В мире воды стояла тишина. Гребцы молчали, потому что настало отрезвление и потому что их мускулы были непривычны к такой работе. Сквозь шипенье дождя на воде слышалось их прерывистое дыханье, монотонно стучали их сердца, и только уключины поскрипывали с непреложной уверенностью.
– Мы куда-нибудь да приплывем? – спросил Осси Пибоди.
– А кто его знает, – сказал О’Дауд, чье дыханье разливалось в воздухе расплавленным металлом.
Тут Лес Докер громко пукнул, и все захохотали.
Им стало полегче, когда они проплывали там, где раньше были огороженные участки Иллереги, и густые ветки деревьев пересчитывали напряженные ребра гребцов. Встречные течения и желтые водовороты вертели маленькую неуклюжую лодчонку, как хотели. Но мужчины все так же молчаливо гребли. Стало как-то дико сознавать, что плывешь над затопленной землей. Диковато чувствовали себя
И не было никакой неожиданности, когда Осси Пибоди крикнул, что справа что-то такое кружится, вроде бы возле муравьиной кучи, и они повернули туда и вытащили гуттаперчевое тело мужчины в одежде, которую вода подогнала под общий мглисто-темный цвет. Гладкое лицо мужчины было обкусано рыбами.
Ну и ну, подумали гребцы, когда тело было положено на дно лодки.

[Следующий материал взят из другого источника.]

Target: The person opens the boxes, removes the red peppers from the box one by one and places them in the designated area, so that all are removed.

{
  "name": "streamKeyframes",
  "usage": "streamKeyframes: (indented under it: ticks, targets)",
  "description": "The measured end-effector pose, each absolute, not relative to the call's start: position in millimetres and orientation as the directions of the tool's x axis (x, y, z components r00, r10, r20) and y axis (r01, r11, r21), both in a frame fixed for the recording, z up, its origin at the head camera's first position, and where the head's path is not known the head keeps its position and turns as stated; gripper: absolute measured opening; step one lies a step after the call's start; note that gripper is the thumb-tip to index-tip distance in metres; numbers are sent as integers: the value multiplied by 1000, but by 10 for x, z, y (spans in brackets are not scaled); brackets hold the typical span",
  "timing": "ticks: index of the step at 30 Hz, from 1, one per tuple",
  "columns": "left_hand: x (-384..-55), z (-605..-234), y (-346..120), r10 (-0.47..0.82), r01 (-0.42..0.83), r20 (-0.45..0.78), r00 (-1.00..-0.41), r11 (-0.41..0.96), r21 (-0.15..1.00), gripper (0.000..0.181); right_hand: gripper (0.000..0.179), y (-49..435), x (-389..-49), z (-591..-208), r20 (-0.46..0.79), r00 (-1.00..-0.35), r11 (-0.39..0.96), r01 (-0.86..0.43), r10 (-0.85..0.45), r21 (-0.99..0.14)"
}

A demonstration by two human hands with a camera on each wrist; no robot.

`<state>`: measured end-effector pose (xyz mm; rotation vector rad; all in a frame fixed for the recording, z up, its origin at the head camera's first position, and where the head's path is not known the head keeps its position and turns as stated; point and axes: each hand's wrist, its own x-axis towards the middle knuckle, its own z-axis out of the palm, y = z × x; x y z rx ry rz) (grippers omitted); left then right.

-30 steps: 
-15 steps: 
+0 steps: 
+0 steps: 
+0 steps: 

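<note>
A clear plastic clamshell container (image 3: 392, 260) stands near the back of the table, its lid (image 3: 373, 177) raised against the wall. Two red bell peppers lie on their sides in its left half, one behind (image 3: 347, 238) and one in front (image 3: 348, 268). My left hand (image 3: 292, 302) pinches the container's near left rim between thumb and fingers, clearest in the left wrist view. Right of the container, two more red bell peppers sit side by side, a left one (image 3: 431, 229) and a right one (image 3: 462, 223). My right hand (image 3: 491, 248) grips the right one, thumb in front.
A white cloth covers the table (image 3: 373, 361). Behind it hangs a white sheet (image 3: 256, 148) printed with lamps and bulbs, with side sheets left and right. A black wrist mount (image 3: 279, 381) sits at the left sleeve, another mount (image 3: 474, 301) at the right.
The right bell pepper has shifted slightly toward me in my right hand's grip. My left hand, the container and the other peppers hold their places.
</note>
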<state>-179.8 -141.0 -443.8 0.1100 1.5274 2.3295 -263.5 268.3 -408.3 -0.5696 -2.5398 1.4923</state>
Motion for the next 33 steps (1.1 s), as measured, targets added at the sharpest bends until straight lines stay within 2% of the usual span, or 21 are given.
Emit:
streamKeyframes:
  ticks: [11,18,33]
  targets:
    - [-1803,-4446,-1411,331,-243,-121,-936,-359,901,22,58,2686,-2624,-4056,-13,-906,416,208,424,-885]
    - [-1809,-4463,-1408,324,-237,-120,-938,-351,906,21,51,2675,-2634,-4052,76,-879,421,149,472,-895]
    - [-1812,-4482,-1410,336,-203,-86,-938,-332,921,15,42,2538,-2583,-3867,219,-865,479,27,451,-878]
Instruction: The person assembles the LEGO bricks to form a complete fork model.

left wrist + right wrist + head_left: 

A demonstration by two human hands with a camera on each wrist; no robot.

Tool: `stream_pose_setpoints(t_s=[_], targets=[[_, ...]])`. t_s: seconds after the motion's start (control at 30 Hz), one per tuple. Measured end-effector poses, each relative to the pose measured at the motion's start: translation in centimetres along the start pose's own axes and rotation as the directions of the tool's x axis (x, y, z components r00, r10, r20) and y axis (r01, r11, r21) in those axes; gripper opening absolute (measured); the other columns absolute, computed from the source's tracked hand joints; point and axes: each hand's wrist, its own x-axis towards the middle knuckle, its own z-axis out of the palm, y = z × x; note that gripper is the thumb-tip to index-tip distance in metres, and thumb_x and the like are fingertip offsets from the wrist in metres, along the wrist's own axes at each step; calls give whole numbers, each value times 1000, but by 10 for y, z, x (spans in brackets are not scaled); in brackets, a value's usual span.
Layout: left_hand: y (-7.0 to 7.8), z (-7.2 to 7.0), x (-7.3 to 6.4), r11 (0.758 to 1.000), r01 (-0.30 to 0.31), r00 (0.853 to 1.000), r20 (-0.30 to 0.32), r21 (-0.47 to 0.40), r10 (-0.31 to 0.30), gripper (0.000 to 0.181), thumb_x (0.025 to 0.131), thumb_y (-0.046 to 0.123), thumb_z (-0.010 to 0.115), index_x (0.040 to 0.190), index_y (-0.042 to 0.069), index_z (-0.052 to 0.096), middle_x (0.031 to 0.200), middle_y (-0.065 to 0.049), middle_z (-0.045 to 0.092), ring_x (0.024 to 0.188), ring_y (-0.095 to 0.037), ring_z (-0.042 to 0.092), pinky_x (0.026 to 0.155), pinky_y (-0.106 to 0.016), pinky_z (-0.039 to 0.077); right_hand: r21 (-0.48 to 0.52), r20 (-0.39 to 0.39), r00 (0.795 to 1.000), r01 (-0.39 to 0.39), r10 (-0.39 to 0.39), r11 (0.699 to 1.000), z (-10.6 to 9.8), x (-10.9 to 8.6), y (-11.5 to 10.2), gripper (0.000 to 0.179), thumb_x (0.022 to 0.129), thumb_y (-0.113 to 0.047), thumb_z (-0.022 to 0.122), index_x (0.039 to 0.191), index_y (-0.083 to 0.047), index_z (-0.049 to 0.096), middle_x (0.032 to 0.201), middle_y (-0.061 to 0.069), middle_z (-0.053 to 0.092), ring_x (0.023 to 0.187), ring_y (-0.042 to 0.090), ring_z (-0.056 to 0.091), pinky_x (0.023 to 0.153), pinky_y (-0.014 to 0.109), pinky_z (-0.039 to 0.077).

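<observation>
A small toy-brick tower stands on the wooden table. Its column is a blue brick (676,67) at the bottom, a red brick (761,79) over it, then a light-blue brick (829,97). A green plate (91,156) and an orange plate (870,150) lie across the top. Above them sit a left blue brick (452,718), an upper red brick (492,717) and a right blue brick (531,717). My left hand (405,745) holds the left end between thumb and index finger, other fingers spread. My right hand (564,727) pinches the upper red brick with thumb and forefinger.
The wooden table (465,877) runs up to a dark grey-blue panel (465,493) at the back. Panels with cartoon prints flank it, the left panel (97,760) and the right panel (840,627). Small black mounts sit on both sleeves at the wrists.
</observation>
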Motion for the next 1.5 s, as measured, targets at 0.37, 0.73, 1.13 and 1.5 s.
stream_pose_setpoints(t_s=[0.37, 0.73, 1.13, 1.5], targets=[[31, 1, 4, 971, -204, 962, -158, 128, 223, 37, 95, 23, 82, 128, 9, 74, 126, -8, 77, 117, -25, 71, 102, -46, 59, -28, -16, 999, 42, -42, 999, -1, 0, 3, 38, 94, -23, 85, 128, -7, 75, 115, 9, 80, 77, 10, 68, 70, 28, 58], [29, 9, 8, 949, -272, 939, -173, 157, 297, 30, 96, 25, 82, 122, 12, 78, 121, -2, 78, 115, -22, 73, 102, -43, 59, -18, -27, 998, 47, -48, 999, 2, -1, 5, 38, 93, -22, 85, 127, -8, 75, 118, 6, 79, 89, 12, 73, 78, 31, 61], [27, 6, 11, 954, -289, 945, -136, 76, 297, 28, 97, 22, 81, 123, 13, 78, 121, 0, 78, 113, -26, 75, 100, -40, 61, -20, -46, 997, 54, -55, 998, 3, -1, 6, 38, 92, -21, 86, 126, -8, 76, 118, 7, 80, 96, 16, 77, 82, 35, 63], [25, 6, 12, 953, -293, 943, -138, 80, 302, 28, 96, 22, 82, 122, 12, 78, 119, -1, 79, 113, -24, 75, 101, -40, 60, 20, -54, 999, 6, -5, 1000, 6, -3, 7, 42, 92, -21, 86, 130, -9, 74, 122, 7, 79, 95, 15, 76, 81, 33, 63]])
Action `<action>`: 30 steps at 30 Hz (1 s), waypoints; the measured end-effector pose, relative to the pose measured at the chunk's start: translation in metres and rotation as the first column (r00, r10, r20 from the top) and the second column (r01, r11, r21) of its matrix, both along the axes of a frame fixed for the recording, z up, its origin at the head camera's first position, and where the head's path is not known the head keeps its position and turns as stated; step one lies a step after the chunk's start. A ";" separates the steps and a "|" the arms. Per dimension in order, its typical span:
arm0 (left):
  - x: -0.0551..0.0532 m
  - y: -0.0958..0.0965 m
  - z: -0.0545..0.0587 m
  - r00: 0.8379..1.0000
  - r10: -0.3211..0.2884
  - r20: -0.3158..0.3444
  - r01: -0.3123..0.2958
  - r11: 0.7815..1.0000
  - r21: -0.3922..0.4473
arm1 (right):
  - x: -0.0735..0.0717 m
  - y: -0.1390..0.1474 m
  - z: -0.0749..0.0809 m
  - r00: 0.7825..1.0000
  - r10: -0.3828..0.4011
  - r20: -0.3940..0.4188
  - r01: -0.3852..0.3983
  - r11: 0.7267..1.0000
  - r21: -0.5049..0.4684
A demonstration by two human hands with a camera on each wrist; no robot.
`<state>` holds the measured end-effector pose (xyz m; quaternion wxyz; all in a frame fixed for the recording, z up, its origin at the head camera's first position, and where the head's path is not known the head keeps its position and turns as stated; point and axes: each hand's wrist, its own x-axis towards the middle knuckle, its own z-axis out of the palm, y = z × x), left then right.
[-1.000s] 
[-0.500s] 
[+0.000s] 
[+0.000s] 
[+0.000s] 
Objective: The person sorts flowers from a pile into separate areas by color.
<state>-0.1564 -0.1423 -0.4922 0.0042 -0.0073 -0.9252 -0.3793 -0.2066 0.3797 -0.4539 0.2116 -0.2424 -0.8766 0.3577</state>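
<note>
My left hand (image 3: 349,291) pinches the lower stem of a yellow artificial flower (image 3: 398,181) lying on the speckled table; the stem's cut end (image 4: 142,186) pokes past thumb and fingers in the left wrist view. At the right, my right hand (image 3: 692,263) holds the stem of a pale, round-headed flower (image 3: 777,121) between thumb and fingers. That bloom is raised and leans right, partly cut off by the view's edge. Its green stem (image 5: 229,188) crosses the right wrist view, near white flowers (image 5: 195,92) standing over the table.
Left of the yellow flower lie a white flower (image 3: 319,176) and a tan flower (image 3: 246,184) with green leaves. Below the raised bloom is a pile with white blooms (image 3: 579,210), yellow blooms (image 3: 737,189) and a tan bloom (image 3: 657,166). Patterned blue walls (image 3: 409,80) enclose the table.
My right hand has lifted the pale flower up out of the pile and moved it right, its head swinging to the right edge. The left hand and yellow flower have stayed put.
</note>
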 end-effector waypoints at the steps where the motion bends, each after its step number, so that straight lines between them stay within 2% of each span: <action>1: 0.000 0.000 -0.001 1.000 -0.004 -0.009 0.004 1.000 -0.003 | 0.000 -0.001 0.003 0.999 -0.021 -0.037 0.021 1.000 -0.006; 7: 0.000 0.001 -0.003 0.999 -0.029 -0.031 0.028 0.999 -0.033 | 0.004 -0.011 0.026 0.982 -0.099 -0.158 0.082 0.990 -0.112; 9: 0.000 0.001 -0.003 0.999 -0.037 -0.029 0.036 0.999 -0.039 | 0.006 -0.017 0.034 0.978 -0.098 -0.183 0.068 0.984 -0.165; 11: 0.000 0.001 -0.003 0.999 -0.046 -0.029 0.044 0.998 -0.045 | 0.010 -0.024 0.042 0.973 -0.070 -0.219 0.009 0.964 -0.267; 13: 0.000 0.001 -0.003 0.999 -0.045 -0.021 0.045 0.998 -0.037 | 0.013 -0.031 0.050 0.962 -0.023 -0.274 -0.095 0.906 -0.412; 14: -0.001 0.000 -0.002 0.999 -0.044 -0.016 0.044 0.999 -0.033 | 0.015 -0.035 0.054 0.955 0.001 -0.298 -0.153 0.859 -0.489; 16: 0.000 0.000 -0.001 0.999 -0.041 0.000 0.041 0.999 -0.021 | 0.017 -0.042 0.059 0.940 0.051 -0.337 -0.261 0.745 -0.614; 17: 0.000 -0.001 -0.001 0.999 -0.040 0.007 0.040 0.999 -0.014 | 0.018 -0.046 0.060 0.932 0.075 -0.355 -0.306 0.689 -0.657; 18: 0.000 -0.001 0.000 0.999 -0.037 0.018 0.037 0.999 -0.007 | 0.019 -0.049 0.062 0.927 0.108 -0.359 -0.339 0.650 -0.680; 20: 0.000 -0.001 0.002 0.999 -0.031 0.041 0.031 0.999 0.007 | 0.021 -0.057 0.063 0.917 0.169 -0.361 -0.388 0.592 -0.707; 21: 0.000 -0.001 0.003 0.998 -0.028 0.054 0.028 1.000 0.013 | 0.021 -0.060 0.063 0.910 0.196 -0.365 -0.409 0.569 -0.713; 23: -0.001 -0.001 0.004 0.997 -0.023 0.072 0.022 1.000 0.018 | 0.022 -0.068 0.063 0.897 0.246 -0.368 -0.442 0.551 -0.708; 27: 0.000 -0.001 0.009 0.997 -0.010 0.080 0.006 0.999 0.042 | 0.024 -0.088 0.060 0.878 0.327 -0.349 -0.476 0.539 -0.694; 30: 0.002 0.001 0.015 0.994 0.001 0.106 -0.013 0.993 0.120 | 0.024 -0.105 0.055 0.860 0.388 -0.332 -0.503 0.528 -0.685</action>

Всей своей упругой кожей они противились ощущению смерти. Ноздри их, хрящеватые, побелевшие, отказывались воспринимать ее, словно ноздри животных, наткнувшихся где-нибудь в кустах на мертвечину.
Стэн Паркер наклонился вперед и прикрыл гуттаперчевое лицо мешком. Гребцы прочистили горло, кто-то сплюнул, кто-то последовал его примеру, и лодка двинулась дальше.
Они гребли, а мимо них проплывали останки покойной безопасной жизни в стенах домов. Пустой стул, надкушенный кусок сыра и размокшие письма, подушечка с церковной скамьи, застрявшая в зарослях ежевики, шляпа с распластанным по воде пером, детский горшочек, Библия, раскрытая на пророке Иезекииле. Все это появлялось и исчезало. Постоянной была только лодка. Да, пожалуй, дом, о который они чуть не стукнулись.
– Эй, есть тут кто? – крикнул О’Дауд, сунув голову в окно. – Кто дома? К вам почтарь, он же пожарная команда!
Все разом засмеялись – теперь уже они все делали в унисон.
В безмолвном доме был накрыт к обеду стол. По скатерти ползла улитка. Вокруг стола стояли стулья в хлюпающей воде, которая не нуждалась в гостеприимно распахнутых дверях, чтобы войти в дом. Здесь устроила сборище вода. А люди бежали. И при таких обстоятельствах, когда гребцы оплывали дом, цепляясь за наружные стены, О’Дауд смекнул, что можно достать рукой стоявшую на полке бутылку и хлебнуть из горлышка, чтобы только кровь разогреть, а вообще даже и забрать эту бутылку в лодку.
Кто-то сказал, что это, мол, воровство.
– И вовсе нет, – возразил О’Дауд, облизывая губы. – Ясно же, как божий день, – раз ее оставили на полке, значит, никому она не нужна, это же все равно что выбросить.
Ни у кого не хватило духа ответить. В осклизлой комнате на краю умывальника лежали крепко сомкнутые вставные челюсти.
Лодка отплыла от дома. У гребцов теперь были только руки и ребра; всего остального они не чувствовали. Как тех людей, что бросали свои затопленные дома, гребцов в лодке обуяло стремление двигаться и дышать.